Since I think coding practice should be a higher priority in my life, I’ve scheduled two days out of the week to program. Monday and Tuesday evenings after work, I will spend at least two hours programming. Four hours of the week can easily be accounted for there, and I could always do more on those days and others.
Previously I assumed I could squeeze time out of my week to program, but since I didn’t have any hard rules about it, I never did it. The thinking was that I could always program “tomorrow”, and of course tomorrow always had its own excuses.
Eventually procrastination became a habit. If I did have time in front of my computer, I ended up checking email or configuring something that I didn’t need to configure at that moment. Even now I catch myself getting distracted too easily during my programming time. I find myself trying to check my email or reading blog entries and have to force myself to continue programming.

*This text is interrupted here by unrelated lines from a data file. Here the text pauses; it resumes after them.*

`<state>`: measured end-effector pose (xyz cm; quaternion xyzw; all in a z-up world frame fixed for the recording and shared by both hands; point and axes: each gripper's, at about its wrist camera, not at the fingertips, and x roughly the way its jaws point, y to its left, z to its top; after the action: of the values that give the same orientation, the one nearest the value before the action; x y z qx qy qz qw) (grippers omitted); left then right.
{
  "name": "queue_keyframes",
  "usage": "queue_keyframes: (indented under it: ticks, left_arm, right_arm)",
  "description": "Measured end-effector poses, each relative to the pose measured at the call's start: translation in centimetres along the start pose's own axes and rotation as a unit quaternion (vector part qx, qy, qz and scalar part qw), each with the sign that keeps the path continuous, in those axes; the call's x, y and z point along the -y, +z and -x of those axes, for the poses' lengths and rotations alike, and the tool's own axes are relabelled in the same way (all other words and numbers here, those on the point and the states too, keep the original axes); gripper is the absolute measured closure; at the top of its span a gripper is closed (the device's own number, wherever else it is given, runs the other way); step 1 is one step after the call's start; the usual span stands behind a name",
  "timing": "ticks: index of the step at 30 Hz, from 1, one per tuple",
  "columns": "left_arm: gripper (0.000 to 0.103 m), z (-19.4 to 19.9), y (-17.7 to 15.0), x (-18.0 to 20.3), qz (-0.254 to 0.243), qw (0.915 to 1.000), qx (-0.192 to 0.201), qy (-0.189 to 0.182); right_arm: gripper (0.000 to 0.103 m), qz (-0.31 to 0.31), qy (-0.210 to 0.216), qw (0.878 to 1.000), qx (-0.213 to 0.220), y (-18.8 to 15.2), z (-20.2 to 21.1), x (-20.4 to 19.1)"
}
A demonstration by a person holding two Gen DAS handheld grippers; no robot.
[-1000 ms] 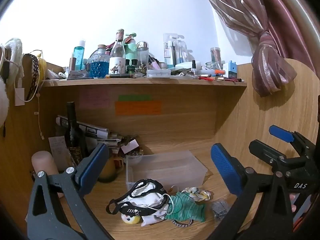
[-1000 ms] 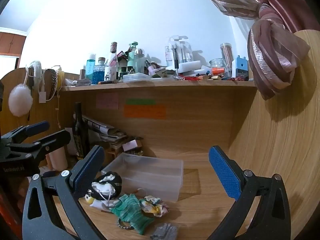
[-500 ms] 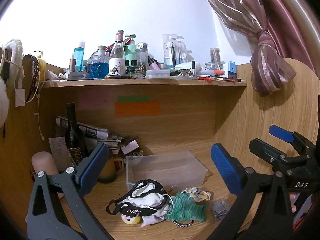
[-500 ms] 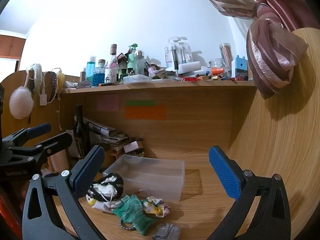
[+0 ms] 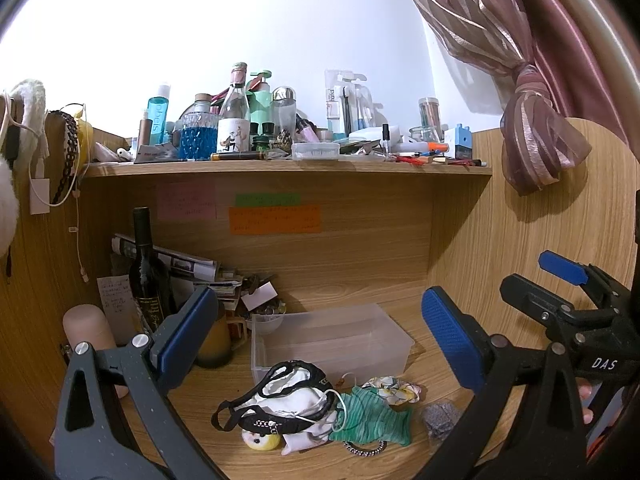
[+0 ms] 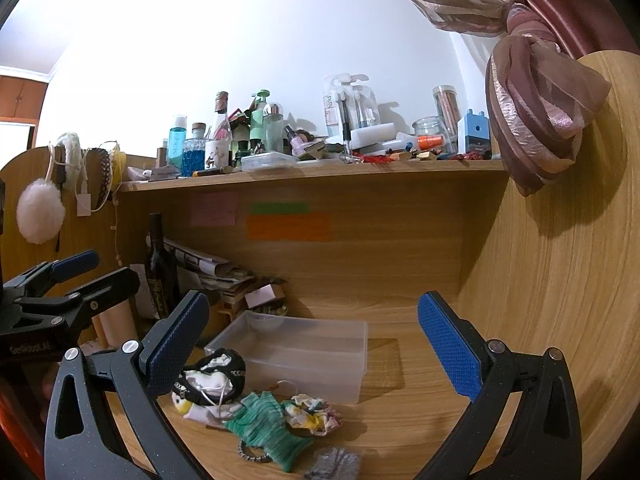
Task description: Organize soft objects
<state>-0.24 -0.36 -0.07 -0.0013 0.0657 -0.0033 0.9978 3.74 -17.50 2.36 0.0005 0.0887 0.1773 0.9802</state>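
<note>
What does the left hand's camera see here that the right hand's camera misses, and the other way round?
Only the left view shows the right tool from the side, open and holding nothing. Only the right view shows the fluffy white pompom in full and the left tool, also open and holding nothing. Both share the clear plastic bin with nothing in it, the green knitted cloth, the black-and-white pouch, the dark wine bottle and the wooden desk.

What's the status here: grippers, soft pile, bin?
Left gripper and right gripper open, empty. Soft pile on desk before bin; nothing in bin. Nothing blocking.
</note>
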Motion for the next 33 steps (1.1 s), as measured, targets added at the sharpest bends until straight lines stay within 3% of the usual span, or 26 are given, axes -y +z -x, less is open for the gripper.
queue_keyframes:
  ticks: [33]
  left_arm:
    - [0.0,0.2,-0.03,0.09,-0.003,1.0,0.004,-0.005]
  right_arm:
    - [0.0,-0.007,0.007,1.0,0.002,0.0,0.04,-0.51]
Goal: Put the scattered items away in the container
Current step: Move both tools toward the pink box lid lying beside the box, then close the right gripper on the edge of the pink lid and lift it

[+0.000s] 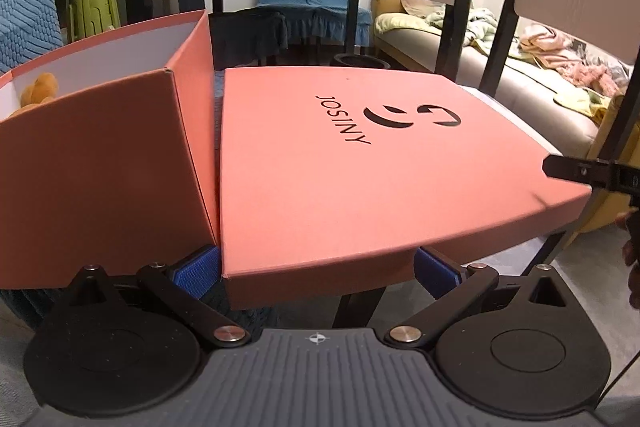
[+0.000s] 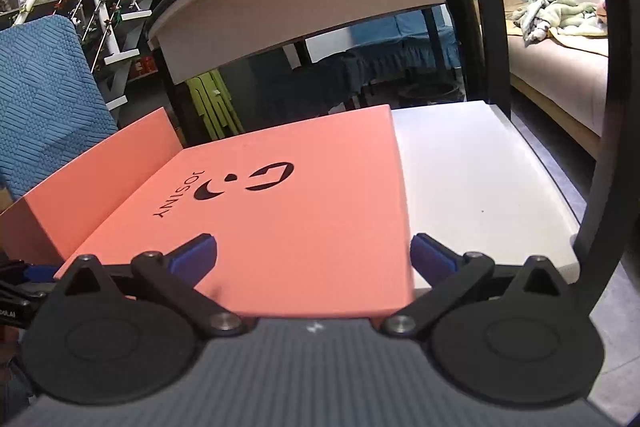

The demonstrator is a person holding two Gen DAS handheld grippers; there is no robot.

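Salmon lid [image 1: 360, 163], JOSINY logo up, lies flat on the white surface [image 2: 480, 179], its left edge hard against the open box [image 1: 120, 155]; something orange [image 1: 40, 91] sits inside the box. Left tongs [image 1: 316, 269] spread wide at the lid's near corner, pads either side, not clamped. Right tongs [image 2: 314, 255] also apart, straddling the lid's near right edge. Bare surface to the right, approx. half free.

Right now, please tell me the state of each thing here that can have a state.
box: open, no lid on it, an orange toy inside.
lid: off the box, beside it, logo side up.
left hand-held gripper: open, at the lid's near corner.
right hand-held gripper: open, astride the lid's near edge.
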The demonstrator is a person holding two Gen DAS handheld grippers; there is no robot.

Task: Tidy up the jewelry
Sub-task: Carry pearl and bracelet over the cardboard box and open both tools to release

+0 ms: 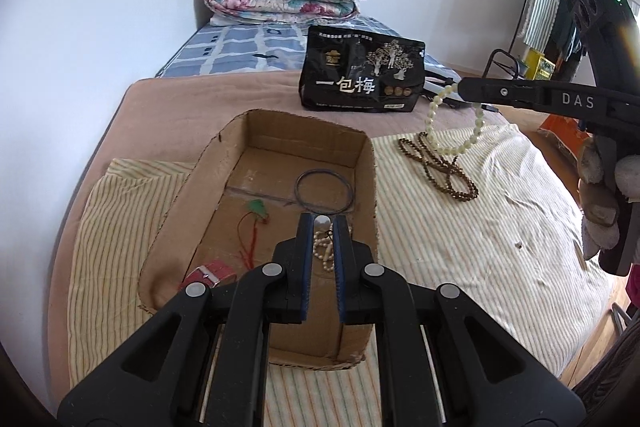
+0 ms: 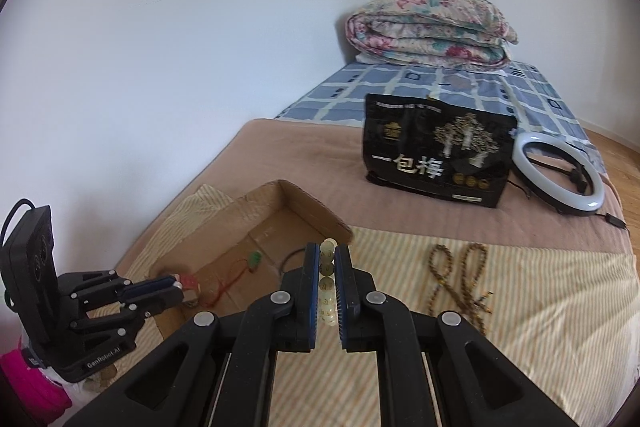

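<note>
Right gripper [image 2: 327,267] fingers clamping pale bead bracelet [image 1: 456,123] aloft, left gripper [image 1: 322,227] seemingly parted over box [image 1: 280,131]

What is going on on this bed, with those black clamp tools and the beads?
A person is sorting jewelry into a cardboard box on the bed. The right gripper holds a pale bead bracelet in the air, above the striped cloth beside the box. The left gripper hovers over the box, seemingly empty. A brown bead necklace lies outside on the cloth.
</note>
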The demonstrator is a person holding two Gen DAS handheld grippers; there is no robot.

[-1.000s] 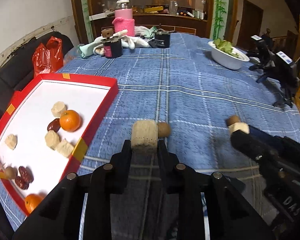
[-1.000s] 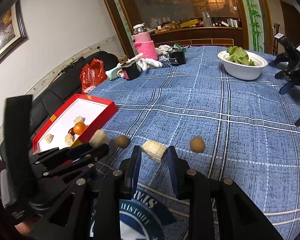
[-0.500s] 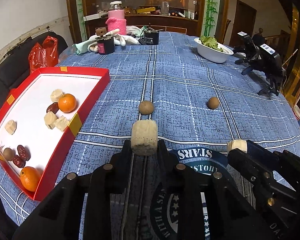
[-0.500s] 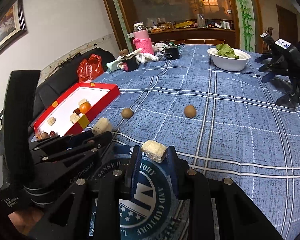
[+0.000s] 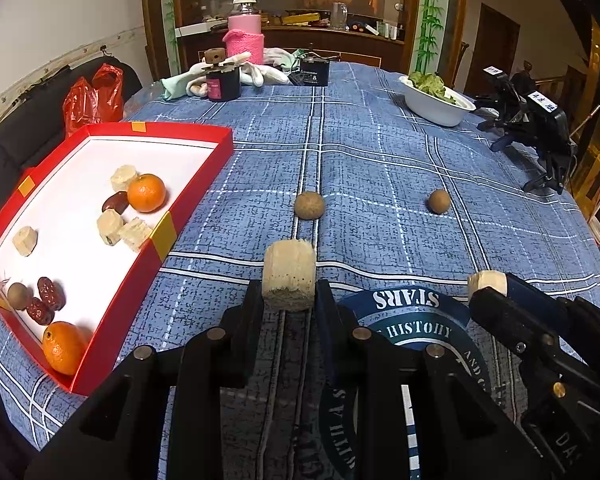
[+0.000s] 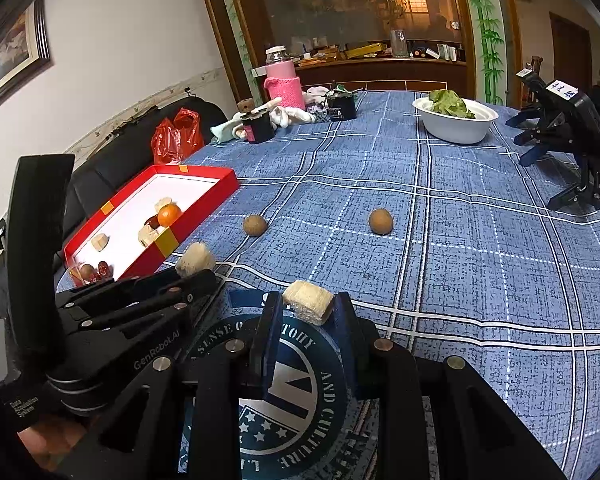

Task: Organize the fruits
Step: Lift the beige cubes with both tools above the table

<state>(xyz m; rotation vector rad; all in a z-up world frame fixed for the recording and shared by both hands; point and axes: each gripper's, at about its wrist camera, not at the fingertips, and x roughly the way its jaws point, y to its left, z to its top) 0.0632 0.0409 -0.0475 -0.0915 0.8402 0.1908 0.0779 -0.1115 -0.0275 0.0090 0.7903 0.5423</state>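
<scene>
Sitting pinched in the left gripper (image 5: pixel 289 292), a pale cylindrical chunk (image 5: pixel 289 274) is hanging above the blue cloth (image 5: pixel 380 168), with the red tray (image 5: pixel 168 236) lying to its left and slightly farther. The right gripper (image 6: pixel 306 312) is clamping a second pale chunk (image 6: pixel 309 306); the left is nearer the tray. Two brown round fruits (image 5: pixel 309 205) are waiting beyond.
</scene>
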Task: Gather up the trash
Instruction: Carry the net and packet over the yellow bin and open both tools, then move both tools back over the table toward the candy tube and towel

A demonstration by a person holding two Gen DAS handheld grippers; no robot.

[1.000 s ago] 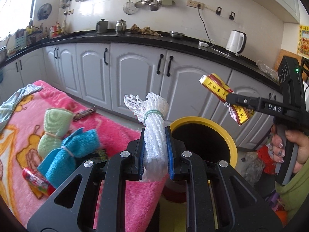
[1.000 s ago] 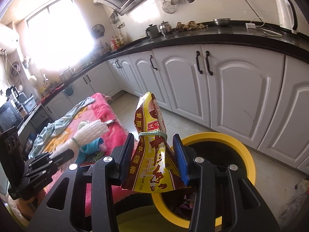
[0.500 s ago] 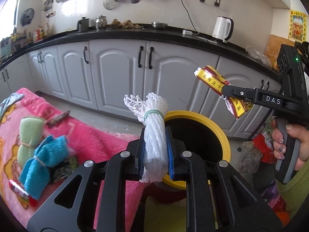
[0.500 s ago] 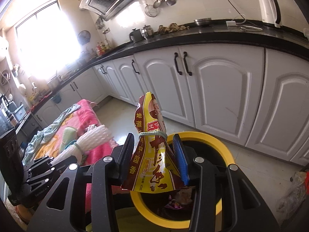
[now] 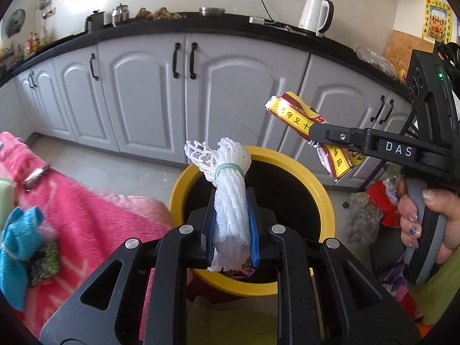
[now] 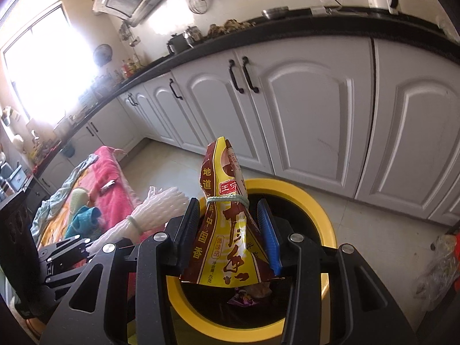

Breaking old habits is hard, as everyone knows. I recently bought Steve Chandler’s 100 Ways to Motivate Yourself audio book. I listen to it in the car and am amazed at how much education you can get in a 30 minute drive. One of the things he talks about is breaking bad habits. He says we can’t simply drop bad habits. We must replace them with better habits. In my situation, I simply need to get my mind to think that it is time to program whenever I am in front of my computer instead of having it think that it is time for recreational web browsing. He also talks about will power and the need to exercise it. The more we practice control, the stronger our will becomes. The two tips go hand in hand.
Each time I refuse to check my email during my designated programming times, I get that much closer to replacing habitual time wasters like useless email and web browsing with habitual productive activities. Building will power in this way applies elsewhere. For instance, each time I make myself check my calendar before making a committment, the more useful and powerful my calendar becomes. Each time I check my lists when I am deciding on my next action, the more important my lists become to me, which means I’ll use them more.
Creating good habits and getting rid of old ones is great for accomplishing goals. If I make a regular habit of programming each day, I simply have to hit my goal for the week, and therefore I can’t NOT hit my goals for the month. As Chandler says, “It’s mathematical.”